Лестницы Шамбора | страница 60



Она-то рассказала ему про Уго, подарила ему Уго. Ее отец – вот кто делился с ней всем, что имел: она была в курсе его финансовых дел, знала о его могуществе, окружении, покупке людей и вещей, прибылях и убытках, об увольнении служащих, безжалостном, как обрезка гнилых ветвей. Эдуард же никогда не говорил о своих делах, не очень-то ревновал к ее окружению, не интересовался ее повседневной жизнью, ее делами, ее фотожурналом, издававшимся на набережной Анатоля Франса. Любую мелочь из него приходилось вытягивать настойчивыми вопросами, которые только злили его. Когда она играла на рояле, он не подходил послушать. А ведь она при желании могла бы стать известной пианисткой, если бы так не боялась публики. Ей хотелось, чтобы он разделил с ней абсолютно все. Хотелось, чтобы он питал к ней безграничное доверие. Она опасалась, что ее страсть пугает его, не хотела быть ему в тягость, быть чересчур навязчивой. Опасалась, что он учует ревность, которая незаметно росла в ее сердце и которую ей уже не удавалось скрывать. Ревность к каждой его мысли, к каждой минуте его жизни, к каждому воспоминанию, даже к его одежде – этим темно-зеленым и синим одеяниям, таким мрачным, всегда из шерсти, из альпаки, из кашемира, – непонятно даже, где он такие откапывал. Она зашагала вниз по черно-мраморным ступеням – медленно, осторожно, словно боялась упасть, крепко держась за розоватые перила.

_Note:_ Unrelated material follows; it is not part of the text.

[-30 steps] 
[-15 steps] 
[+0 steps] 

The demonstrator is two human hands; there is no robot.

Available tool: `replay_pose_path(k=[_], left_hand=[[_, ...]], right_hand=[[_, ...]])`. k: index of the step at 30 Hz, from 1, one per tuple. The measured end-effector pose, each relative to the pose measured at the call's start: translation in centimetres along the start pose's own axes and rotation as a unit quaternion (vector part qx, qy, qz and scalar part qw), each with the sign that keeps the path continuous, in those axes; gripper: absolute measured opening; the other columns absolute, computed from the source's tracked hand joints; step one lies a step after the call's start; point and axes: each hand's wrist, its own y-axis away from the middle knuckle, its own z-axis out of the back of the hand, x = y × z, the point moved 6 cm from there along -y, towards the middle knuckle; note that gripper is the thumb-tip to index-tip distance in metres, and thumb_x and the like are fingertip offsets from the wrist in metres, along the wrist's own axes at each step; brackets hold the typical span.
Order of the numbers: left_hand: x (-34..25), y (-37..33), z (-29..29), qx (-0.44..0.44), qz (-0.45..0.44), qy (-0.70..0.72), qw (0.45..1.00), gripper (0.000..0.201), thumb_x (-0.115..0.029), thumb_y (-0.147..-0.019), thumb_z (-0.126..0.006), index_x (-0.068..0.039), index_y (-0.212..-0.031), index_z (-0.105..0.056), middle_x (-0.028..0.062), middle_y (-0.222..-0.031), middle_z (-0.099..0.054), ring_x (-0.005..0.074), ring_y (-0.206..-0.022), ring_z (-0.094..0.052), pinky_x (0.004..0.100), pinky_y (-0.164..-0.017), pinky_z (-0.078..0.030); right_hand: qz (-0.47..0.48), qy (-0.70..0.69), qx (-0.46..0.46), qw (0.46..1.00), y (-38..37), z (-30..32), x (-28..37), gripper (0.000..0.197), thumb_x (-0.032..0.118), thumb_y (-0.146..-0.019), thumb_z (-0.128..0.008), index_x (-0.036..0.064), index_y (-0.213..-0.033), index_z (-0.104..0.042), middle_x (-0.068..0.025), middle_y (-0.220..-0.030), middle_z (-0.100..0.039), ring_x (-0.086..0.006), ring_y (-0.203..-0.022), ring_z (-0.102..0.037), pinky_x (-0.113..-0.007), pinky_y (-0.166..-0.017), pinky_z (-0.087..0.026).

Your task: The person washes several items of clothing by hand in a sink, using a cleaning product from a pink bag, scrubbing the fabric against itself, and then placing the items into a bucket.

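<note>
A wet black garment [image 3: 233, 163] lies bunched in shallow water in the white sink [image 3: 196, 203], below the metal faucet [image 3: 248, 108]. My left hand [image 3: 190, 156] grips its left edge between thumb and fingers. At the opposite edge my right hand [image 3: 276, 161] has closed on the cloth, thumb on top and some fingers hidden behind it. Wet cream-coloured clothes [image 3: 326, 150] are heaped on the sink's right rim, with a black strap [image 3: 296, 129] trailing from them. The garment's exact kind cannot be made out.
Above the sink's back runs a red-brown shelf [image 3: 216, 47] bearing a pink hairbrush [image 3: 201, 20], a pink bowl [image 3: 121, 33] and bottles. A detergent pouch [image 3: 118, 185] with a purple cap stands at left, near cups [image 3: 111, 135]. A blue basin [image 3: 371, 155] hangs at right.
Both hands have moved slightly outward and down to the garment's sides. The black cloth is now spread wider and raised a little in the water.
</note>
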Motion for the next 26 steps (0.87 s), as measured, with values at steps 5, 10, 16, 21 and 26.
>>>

Она вспоминала его взгляд: глаза не скрывали обуревавших его чувств, лучились жизнью, детской радостью, доверием. Но ей было неведомо, что это за радость, что это за жизнь, что это за доверие, потому что губы, так любимые ею, никогда не выражали вслух этих чувств. А она жаждала получить от него хоть частичку этой радости. Ей хотелось жить. Она мысленно повторила слово «жить», продолжая свой боязливый путь вниз, ступень за ступенью, все так же судорожно хватаясь за перила. Даже речи быть не может о том, что это выльется в легкий адюльтер, в короткое приключеньице, затеянное по случаю хорошей погоды и весны, сказала она себе. Она разведется. Она уже разводится.


Коричневые или красные силуэты людей стирались в клочьях тумана. От причала отошло какое-то судно. Эдуард стоял на набережной в ожидании тетушки Отти, вглядываясь в негустую толпу пассажиров на деревянных сходнях. Ветер злобно трепал его черные волосы, передняя прядь то и дело падала на глаза и колола веки. Ему было холодно. В детстве он страстно любил смотреть на отъезды. Он мог часами торчать в порту на берегу, упиваясь этой загадкой – или чудом, от которого испуганно сжималось сердце: где бы ни оказывались люди, на пароходе или на суше, но и отбывшие, и оставшиеся всякий раз удалялись друг от друга, медленно и неумолимо уменьшаясь прямо на глазах. И уже нельзя было обнять любимых, с которыми разлучило море. Они превращались в крохотные точки, малюсенькие фигурки, затерянные в пространстве. Какая-нибудь чайка, севшая на железные перила причала, откуда глядели провожающие, или на поручень кормы парохода или катера, где отплывшие искали глазами людей на берегу, могла заслонить собой целую деревню, целый океанский лайнер. А потом точечки уменьшались вконец, растворившись в морской хмари. И все эти гигантские плавучие сооружения и все живые существа на их борту бесследно исчезали.